A Case of Directional Atherectomy and Drug-Coated Balloon Angioplasty 

Despite all of the interest in endovascular therapy for the femoropopliteal arteries, data surrounding treatment of femoral bifurcation lesions and isolated profunda femoris artery (PFA) disease remain scarce.

These lesions are routinely excluded from clinical trials and published clinical outcomes remain limited to small series with short duration of follow-up.^1-3 In spite of limited data, however, clinical scenarios do arise where endovascular therapy for this arterial segment is appealing.

Case

Fifteen months ago, we encountered such an 89-year-old female. She presented with ischemic rest pain of her right foot and severe claudication of the thigh and calf. Risk factors for peripheral artery disease included diabetes mellitus, coronary artery disease, hypertension, hyperlipidemia with intolerance to statins, and age. Three years prior she had undergone primary superficial femoral artery (SFA) stenting with 40 cm of nitinol stent, which spontaneously thrombosed in less than a year and was never recanalized. Approximately one year later, she underwent a right common femoral endarterectomy with bovine pericardial patch angioplasty for ischemic rest pain of the right foot. This resulted in alleviation of her rest pain initially, but within a year, she returned with similar complaints. An arterial duplex was obtained at that time, demonstrating a maximal velocity at the distal common femoral artery or proximal profundal femoral artery (PFA) of 489 cm/s. Her SFA stents remained occluded and her ankle-brachial index (ABI) was 0.16. There was no suggestion of significant aortoiliac occlusive disease on her duplex ultrasound and computed tomography (CT) angiography was deferred. Treatment options, including redo femoral endarterectomy with profundaplasty and possible endovascular therapy, were discussed with her and she elected to proceed with the latter.

A formal right lower extremity arteriogram was subsequently performed and revealed a critical stenosis of the distal common femoral artery and proximal PFA (Figure 1). The SFA was occluded to its ostia and the proximal aspect of the stent was found to be fractured. There was reconstitution of the P3 portion of the popliteal artery and runoff to the foot via a patent but moderately diseased peroneal and posterior tibial artery.

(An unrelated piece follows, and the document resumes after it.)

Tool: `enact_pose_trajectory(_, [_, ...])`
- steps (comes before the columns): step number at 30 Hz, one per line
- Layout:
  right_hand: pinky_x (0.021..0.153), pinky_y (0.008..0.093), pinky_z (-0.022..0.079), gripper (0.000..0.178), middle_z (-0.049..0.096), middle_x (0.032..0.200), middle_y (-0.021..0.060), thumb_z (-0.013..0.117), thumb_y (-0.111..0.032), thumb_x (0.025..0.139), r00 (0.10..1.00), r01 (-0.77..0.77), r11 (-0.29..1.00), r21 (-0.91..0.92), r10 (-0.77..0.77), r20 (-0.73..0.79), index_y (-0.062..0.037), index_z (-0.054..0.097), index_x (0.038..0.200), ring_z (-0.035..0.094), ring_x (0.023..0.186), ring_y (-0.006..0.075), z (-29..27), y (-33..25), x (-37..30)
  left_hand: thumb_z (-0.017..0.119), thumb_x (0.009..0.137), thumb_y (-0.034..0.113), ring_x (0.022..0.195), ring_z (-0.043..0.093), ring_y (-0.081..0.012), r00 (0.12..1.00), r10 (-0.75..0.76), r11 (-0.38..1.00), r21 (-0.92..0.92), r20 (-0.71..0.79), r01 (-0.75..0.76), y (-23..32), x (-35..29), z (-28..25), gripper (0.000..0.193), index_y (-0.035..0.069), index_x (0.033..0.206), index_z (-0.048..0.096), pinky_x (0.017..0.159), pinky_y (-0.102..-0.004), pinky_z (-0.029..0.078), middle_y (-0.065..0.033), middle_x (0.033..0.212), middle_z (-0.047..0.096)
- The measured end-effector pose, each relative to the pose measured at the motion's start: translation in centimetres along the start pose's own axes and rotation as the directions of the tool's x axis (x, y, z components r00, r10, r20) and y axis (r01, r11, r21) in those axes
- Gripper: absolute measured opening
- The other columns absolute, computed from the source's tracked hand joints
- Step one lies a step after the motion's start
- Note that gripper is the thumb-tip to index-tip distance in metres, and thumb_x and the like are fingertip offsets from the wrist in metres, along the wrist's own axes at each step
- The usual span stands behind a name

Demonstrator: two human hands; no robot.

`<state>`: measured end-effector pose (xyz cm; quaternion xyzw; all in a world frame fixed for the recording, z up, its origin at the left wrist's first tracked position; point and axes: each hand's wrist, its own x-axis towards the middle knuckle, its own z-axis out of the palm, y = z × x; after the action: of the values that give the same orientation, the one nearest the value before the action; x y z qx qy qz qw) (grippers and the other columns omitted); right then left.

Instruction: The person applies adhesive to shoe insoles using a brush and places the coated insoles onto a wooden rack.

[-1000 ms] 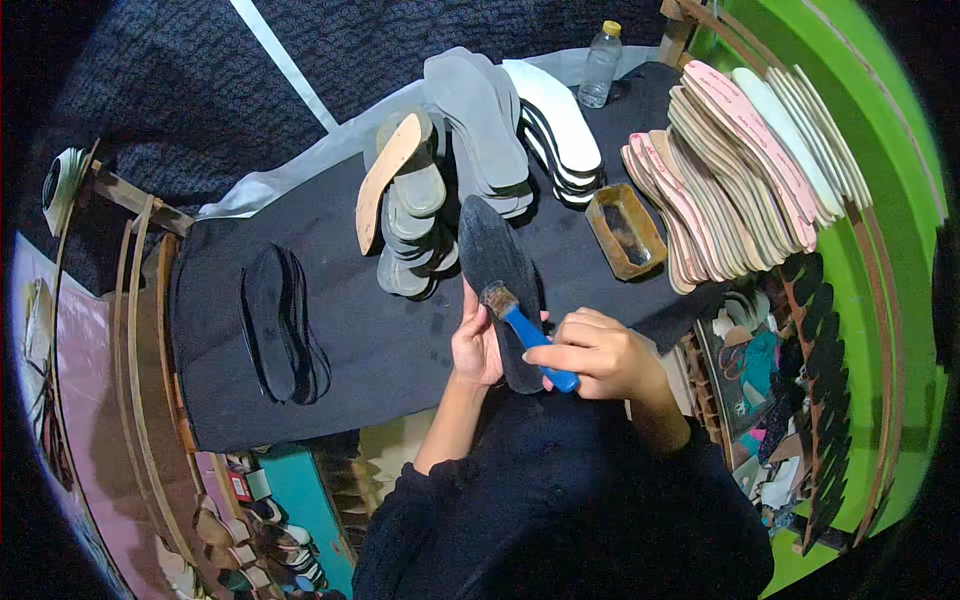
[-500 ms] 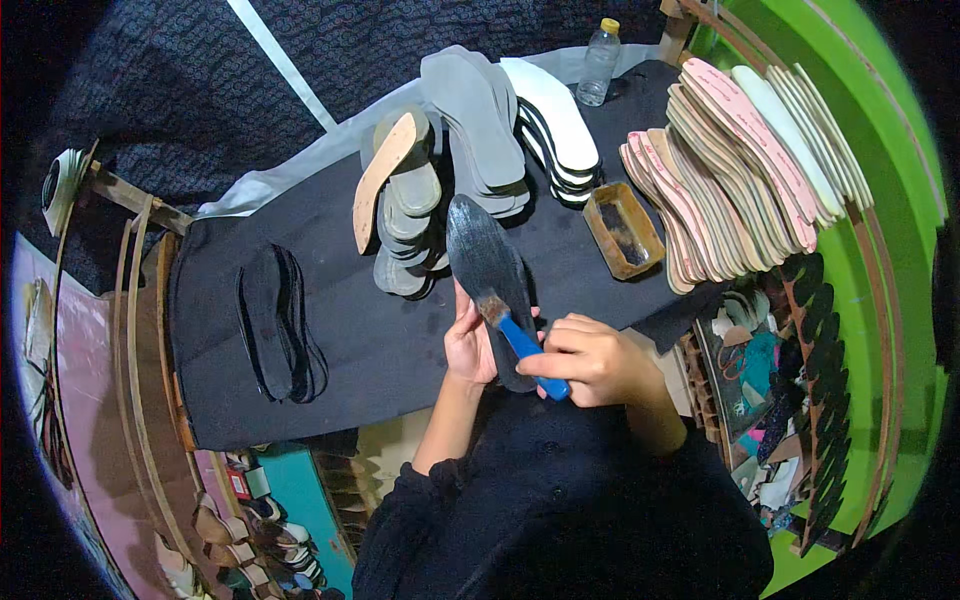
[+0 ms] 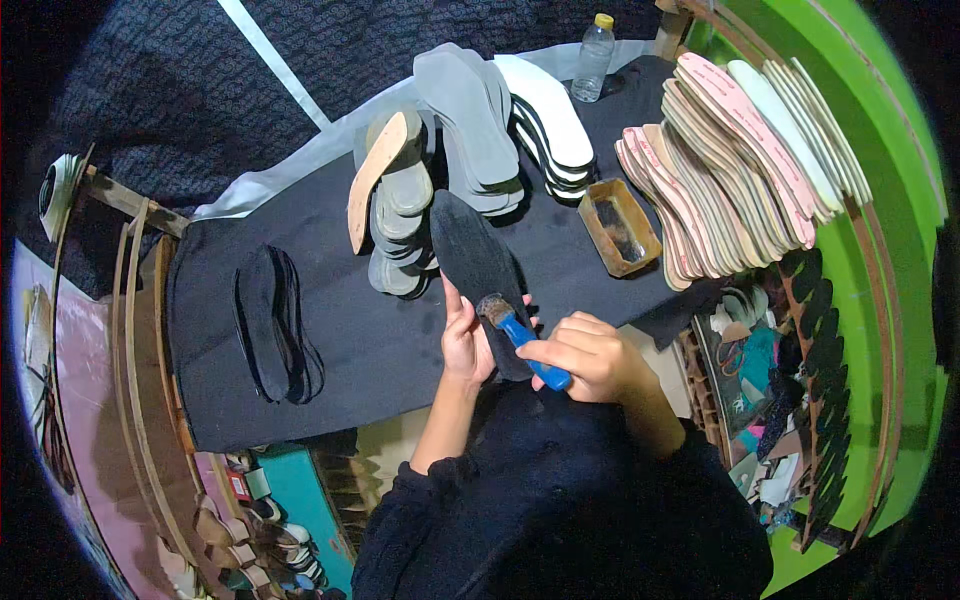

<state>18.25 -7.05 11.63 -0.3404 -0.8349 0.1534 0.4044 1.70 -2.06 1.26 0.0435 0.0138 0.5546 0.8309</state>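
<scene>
My left hand (image 3: 465,338) is closed around a black shoe insole (image 3: 476,250), with the thumb at its left edge and fingertips showing at its right. The insole is tilted, its broad end pointing away from me. In my right hand (image 3: 592,358) is a brush (image 3: 525,350) with a blue handle, gripped by the fingers. Its brown bristles touch the insole's upper face around the middle. Just beyond the insole lie grey soles (image 3: 405,190) in a fanned pile, with a tan insole (image 3: 378,180) on top.
A yellowish rectangular container (image 3: 622,230) stands right of the insole. Pink and beige insoles (image 3: 740,130) form long rows at the right. Grey sheets (image 3: 465,120), white insoles (image 3: 550,100) and a clear bottle (image 3: 594,62) sit farther back. Black insoles (image 3: 275,325) lie left on the dark-covered table (image 3: 370,370).
The brush stays on the insole, its bristles shifted slightly up and left. The insole's far end has tipped a little left, and its surface looks less shiny.
</scene>
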Motion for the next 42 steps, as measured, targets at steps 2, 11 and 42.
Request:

The femoral bifurcation lesion was further evaluated with intravascular ultrasound (IVUS), which revealed a concentric 88% stenosis composed of primarily soft plaque (Figure 2A).

Various treatment options were considered following angiography and IVUS imaging. The simplest therapy would have been to use drug-coated balloon (DCB) angioplasty. Numerous reports have documented DCB’s superiority over plain balloon angioplasty in terms of improved primary patency and reduced rates of target lesion revascularization^4-7; however, this approach risked a higher rate of arterial dissection which may have required stent implantation across the femoral bifurcation. This is generally considered a maneuver to avoid and her previous stent implantation in the proximal SFA resulted in early fracture. For these reasons, primary DCB usage and primary stenting were deferred.

Therapy

Directional atherectomy was selected as the initial treatment modality, as it offers the ability to excise significant portions of the plaque and has a documented rate of dissection of only 2.3%.⁸ In this case, it was particularly well-suited, as the lesion was soft, focal, and concentric. With circumferential usage of the device, this therapy offered the ability to thoroughly excise the lesion and minimize the risk of dissection, all while knowing risk of perforation was very low due to the concentric nature of the lesion as depicted on IVUS.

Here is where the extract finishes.